I would like to instrument one variable, namely $x_1$, present in two interaction terms. In this example $x_1$ is a factor variable. The regression is specified in this manner because the ratio between $a$ and $b$ is of importance.

$$y = ax_1 x_2 + bx_1x_3 + cx_4 + e$$

For this instrumented variable I have two instruments $z_1$ and $z_2$. For both the following causal diagram is applicable (Z only has an indirect effect on Y through X).

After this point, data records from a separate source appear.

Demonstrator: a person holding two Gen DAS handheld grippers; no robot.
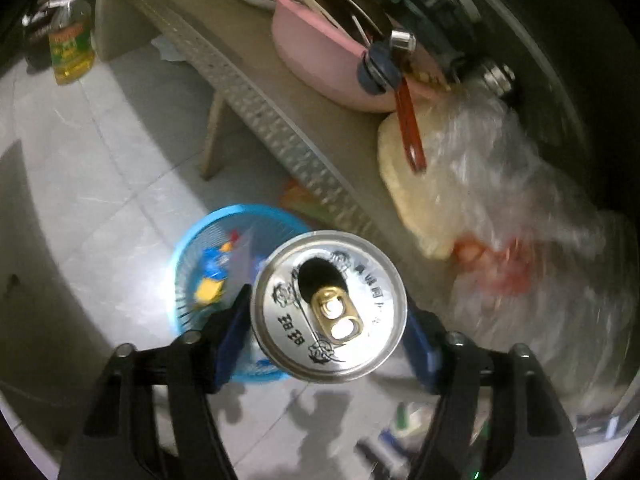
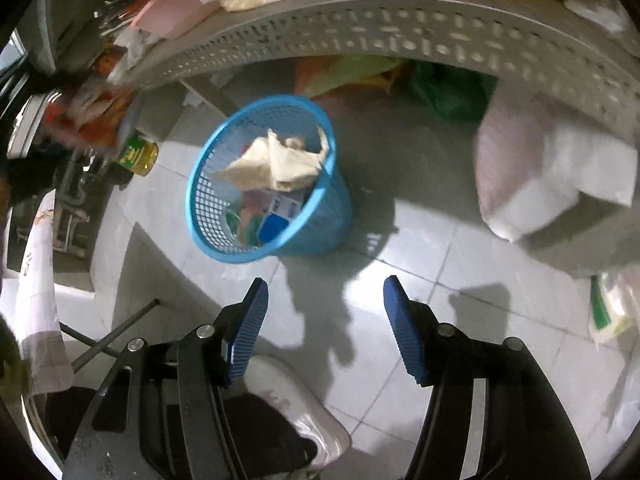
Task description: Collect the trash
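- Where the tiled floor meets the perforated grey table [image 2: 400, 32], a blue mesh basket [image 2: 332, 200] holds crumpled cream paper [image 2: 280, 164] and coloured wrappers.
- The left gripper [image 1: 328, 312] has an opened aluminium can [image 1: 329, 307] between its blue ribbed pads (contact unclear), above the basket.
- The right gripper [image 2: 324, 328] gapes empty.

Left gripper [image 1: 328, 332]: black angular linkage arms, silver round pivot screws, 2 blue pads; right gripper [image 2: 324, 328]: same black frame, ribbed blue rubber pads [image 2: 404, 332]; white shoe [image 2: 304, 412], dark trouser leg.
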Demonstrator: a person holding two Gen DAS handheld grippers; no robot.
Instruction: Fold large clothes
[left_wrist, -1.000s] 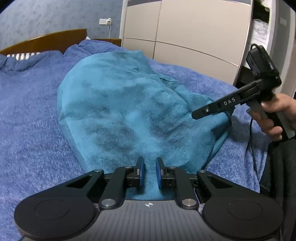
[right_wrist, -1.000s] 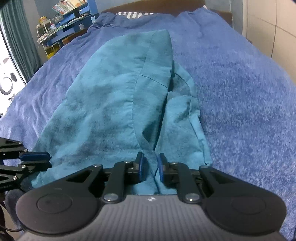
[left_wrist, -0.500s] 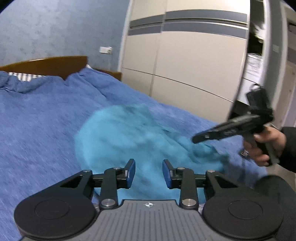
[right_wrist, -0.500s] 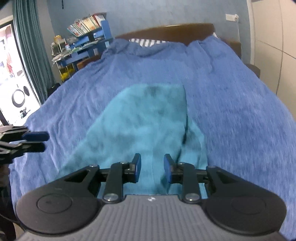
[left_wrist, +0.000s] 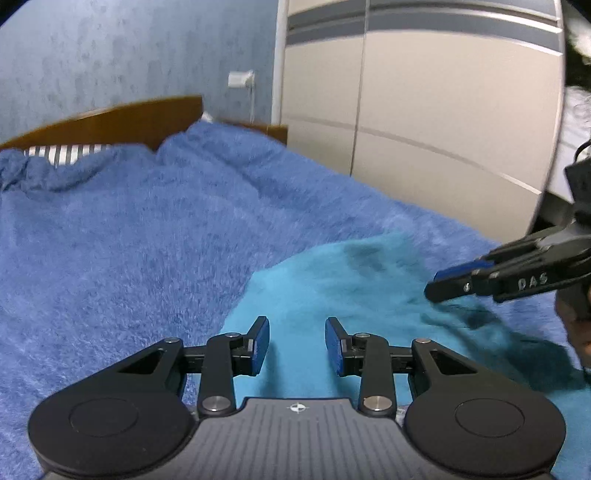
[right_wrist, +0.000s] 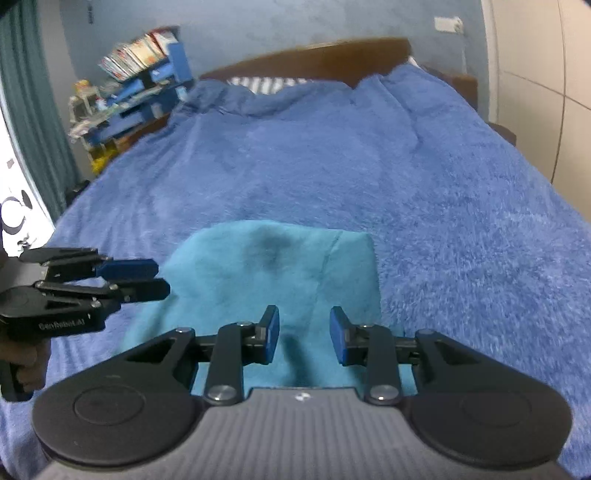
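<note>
A teal garment (left_wrist: 332, 288) lies flat on the blue blanket (left_wrist: 129, 258), its far edge straight like a fold. My left gripper (left_wrist: 297, 332) hovers open over its near left part, with nothing between the pads. From the right side of this view, my right gripper (left_wrist: 454, 284) reaches in above the cloth. In the right wrist view the garment (right_wrist: 269, 269) lies just ahead of my right gripper (right_wrist: 304, 325), which is open and empty. At the left, my left gripper (right_wrist: 147, 278) stands open over the garment's left edge.
The bed runs back to a wooden headboard (right_wrist: 306, 59) with a striped pillow (right_wrist: 266, 83) showing. A beige wardrobe (left_wrist: 424, 129) stands along the bed's right side. A blue shelf (right_wrist: 147, 85) with books and a curtain (right_wrist: 33, 122) are on the left. A hand (right_wrist: 26, 365) holds the left gripper's handle.
Both grippers were shut on the garment's near hem a second ago. They have opened, let go of the cloth, and lifted and drawn back, so the garment sits lower and smaller in both views.
</note>
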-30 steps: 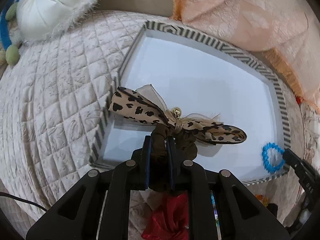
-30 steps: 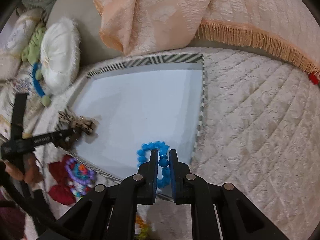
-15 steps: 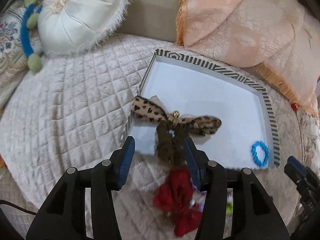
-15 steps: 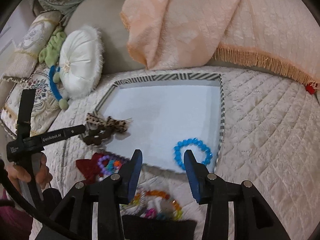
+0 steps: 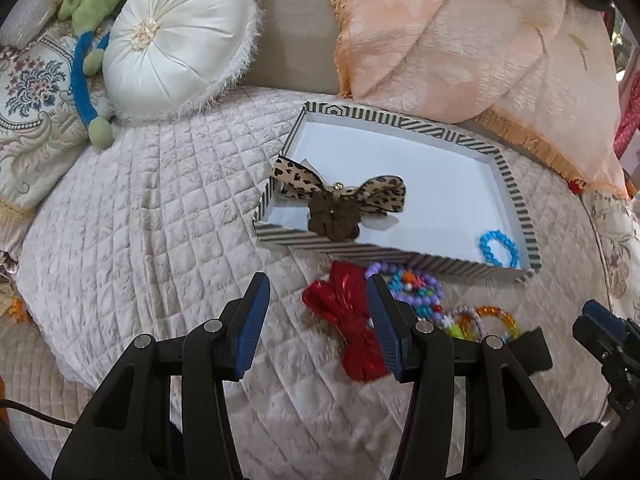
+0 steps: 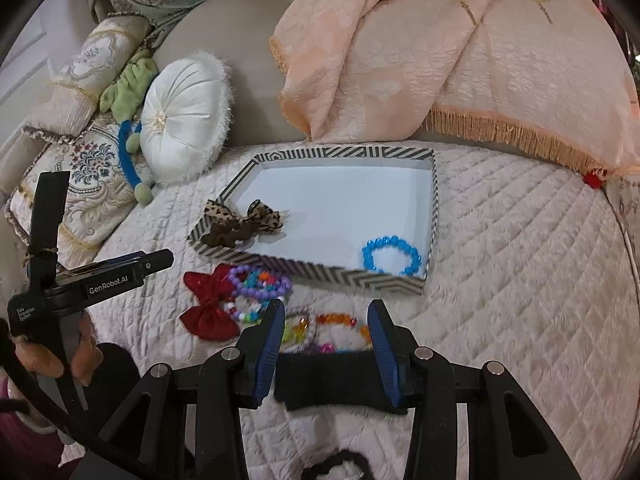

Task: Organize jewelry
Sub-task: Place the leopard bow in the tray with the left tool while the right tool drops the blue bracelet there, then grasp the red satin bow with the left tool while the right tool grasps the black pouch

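A striped tray [image 5: 400, 118] [image 6: 344, 153] with a white floor lies on the quilted bed. A leopard-print bow scrunchie [image 5: 340, 200] [image 6: 240, 222] rests in its near left corner and a blue bead bracelet [image 5: 499, 248] [image 6: 391, 255] in its near right corner. In front of the tray lie a red bow [image 5: 352, 320] [image 6: 208, 300], a purple bead bracelet [image 5: 412, 284] [image 6: 260, 282], an orange bead bracelet [image 5: 486, 320] [image 6: 340, 322] and a black band [image 6: 332, 380]. My left gripper [image 5: 318, 316] is open and empty above the red bow. My right gripper [image 6: 326, 344] is open and empty above the black band.
A round white cushion [image 5: 176, 36] [image 6: 184, 116], a green and blue plush toy [image 5: 92, 60] and embroidered pillows [image 6: 80, 172] sit at the back left. A peach fringed blanket [image 5: 460, 40] [image 6: 460, 52] drapes behind the tray. A black scrunchie [image 6: 340, 466] lies near my right gripper's base.
Both grippers opened and pulled back from the tray. The left let go of the leopard scrunchie and the right let go of the blue bracelet; both now lie in the tray.
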### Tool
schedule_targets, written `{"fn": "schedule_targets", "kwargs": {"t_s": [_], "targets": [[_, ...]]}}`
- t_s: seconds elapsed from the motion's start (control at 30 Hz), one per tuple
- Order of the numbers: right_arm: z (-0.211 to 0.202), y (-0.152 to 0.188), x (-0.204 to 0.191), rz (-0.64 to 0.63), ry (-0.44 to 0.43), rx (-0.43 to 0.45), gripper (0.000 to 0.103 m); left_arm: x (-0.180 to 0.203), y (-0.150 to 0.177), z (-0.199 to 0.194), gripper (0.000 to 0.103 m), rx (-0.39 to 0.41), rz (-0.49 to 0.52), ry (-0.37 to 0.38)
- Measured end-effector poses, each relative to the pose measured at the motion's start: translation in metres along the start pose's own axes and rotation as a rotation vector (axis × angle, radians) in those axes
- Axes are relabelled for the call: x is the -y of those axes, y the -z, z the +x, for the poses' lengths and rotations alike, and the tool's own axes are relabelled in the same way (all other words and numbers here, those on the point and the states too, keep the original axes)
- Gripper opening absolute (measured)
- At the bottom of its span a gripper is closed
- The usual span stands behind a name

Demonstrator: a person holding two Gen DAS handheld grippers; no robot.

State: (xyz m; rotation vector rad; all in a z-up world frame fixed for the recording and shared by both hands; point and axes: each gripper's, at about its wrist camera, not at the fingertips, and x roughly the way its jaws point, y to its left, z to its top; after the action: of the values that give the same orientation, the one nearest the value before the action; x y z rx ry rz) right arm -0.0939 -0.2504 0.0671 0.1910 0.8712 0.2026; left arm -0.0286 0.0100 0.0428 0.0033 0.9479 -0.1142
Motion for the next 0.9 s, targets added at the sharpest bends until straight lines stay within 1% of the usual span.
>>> {"fn": "schedule_targets", "kwargs": {"t_s": [0.23,0.47,0.57,0.7,0.77,0.83,0.9], "targets": [[-0.007,0.017,0.001,0.017,-0.022,-0.024,0.041,0.004,0.014,-0.010,0.050,-0.007,0.012,0.009],[-0.015,0.027,0.002,0.020,-0.020,-0.034,0.043,0.007,0.023,-0.017,0.050,-0.006,0.027,0.010],[-0.017,0.031,0.003,0.013,-0.009,-0.039,0.044,0.003,0.025,-0.017,0.050,-0.020,0.020,0.024],[-0.015,0.037,0.010,0.021,0.001,-0.058,0.045,-0.016,0.022,-0.015,0.050,-0.054,-0.042,0.066],[-0.012,0.040,0.014,0.027,0.005,-0.069,0.046,-0.031,0.019,-0.010,0.050,-0.083,-0.100,0.093],[-0.007,0.044,0.018,0.037,0.009,-0.082,0.047,-0.042,0.017,-0.005,0.051,-0.109,-0.146,0.105],[-0.002,0.047,0.022,0.047,0.012,-0.095,0.047,-0.046,0.018,0.000,0.053,-0.124,-0.168,0.109]]}}
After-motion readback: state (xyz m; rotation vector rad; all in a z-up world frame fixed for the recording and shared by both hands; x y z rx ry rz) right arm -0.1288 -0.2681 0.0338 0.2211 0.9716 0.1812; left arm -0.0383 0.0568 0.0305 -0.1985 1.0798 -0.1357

enter image description here

What is for this problem the correct way to instrument $x_1$?

In the data

Translated to some (fake) sample data the problem looks like:

$$happiness = a(factor:income) + b(factor:sales) + c(educ) + e$$ $$=$$ $$(y = ax_1 x_2 + bx_1x_3 + cx_4 + e)$$

Where the instrument $z_1$ is urban and $z_2$ is size. Here I however become to get confused about how to write the regression.

For the first stage:

What is my dependent variable here?

For the second stage, should I do:

$$happiness = a(urban:income) + b(urban:sales) + c(educ) + e$$ $$happiness = a(size:income) + b(size:sales) + c(educ) + e$$

Or should I just do:

$$happiness = urban*(a:income+b:sales) + c(educ) + e$$ $$happiness = size*(a:income+b:sales) + c(educ) + e$$

Nevertheless, how should I specify this in R ?

library(data.table)
library(ivmodel)
library(AER)
panelID = c(1:50)   
year= c(2001:2010)
country = c("NLD", "BEL", "GER")
urban = c("A", "B", "C")
indust = c("D", "E", "F")
sizes = c(1,2,3,4,5)
n <- 2
library(data.table)
set.seed(123)
DT <- data.table(panelID = rep(sample(panelID), each = n),
                    country = rep(sample(country, length(panelID), replace = T), each = n),
                    year = c(replicate(length(panelID), sample(year, n))),
                    some_NA = sample(0:5, 6),                                             
                    Factor = sample(0:5, 6), 
                    industry = rep(sample(indust, length(panelID), replace = T), each = n),
                    urbanisation = rep(sample(urban, length(panelID), replace = T), each = n),
                    size = rep(sample(sizes, length(panelID), replace = T), each = n),
                    income = round(runif(100)/10,2),
                    Y_Outcome= round(rnorm(10,100,10),2),
                    sales= round(rnorm(10,10,10),2),
                    happiness = sample(10,10),
                    Sex = round(rnorm(10,0.75,0.3),2),
                    Age = sample(100,100),
                    educ = round(rnorm(10,0.75,0.3),2))        
DT [, uniqueID := .I]                                                         # Creates a unique ID     
DT <- as.data.frame(DT)

To make it slightly easier for someone to help who is not familiar with the packages, I have added how the structure of the two packages I use looks.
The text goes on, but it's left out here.